3. However, there are two serious difficulties with this analysis. First, the question the judge addresses here concerns whether there was a causal correction between dismissal of her previous claim and her conversion. That was not the essential question. The essential question was whether, irrespective of causation, the claimant had undergone a genuine conversion. Second, the only characterisation given to the submission made by the SSHD, that her conversion was not genuine was that it was based on "pure and utter speculation". A judicial finding that a claimant has previously lied extensively cannot fairly be characterised as "pure and utter speculation". Third, the only reply (it was agreed by the parties) that the claimant made when it was put to her in cross-examination that she had been found by the previous judge not to be a credible witness was to say "I went to church to [achieve] inner tranquillity". That reply cannot be said to offer any explanation for why she had lied before or why she should not be considered to be lying this time. I agree with Mr Mills that when a previous judge has found a claimant to have lied extensively, a proper application of Devaseelan principles requires a recognition that the claimant faces an uphill test. It is not enough simply to say that the nature of the asylum claim is quite or very different.
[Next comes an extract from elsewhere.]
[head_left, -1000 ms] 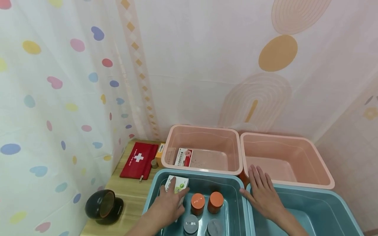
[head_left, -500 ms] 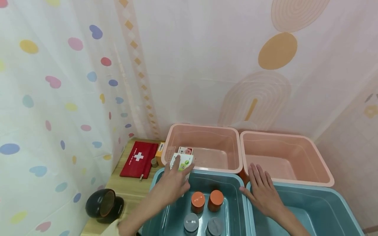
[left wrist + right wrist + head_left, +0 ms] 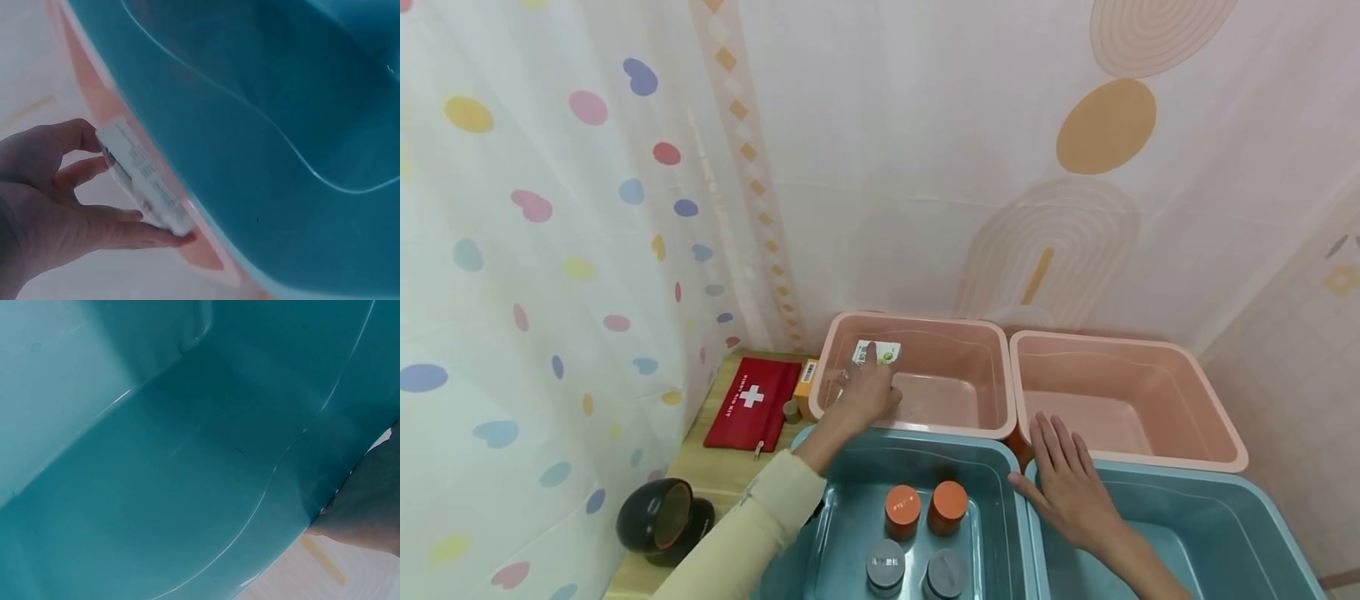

4. It must be frustrating for the claimant that she fails in her attempt to defend the SSHD's grounds because of errors on the part of the judge, but at the same time she cannot expect to succeed in achieving status as a refugee without a proper assessment of her credibility, one that does more than pay lip service, to previous adverse credibility findings of a quite serious kind.

5. For the above reasons I set aside the decision of the FtT judge for material error of law.

6. I see no alternative to the case being remitted to the FtT (not before Judge Lloyd). None of the judge's findings of fact can be preserved, although the next judge will of course wish to consult Judge Lloyd's decision for a record of what the claimant and her witnesses said in oral testimony.

Direction Regarding Anonymity - Rule 14 of the Tribunal Procedure (Upper Tribunal) Rules 2008

Unless and until a Tribunal or court directs otherwise, the appellant is granted anonymity. No report of these proceedings shall directly or indirectly identify her or any member of her family. This direction applies both to the appellant and to the respondent. Failure to comply with this direction could lead to contempt of court proceedings.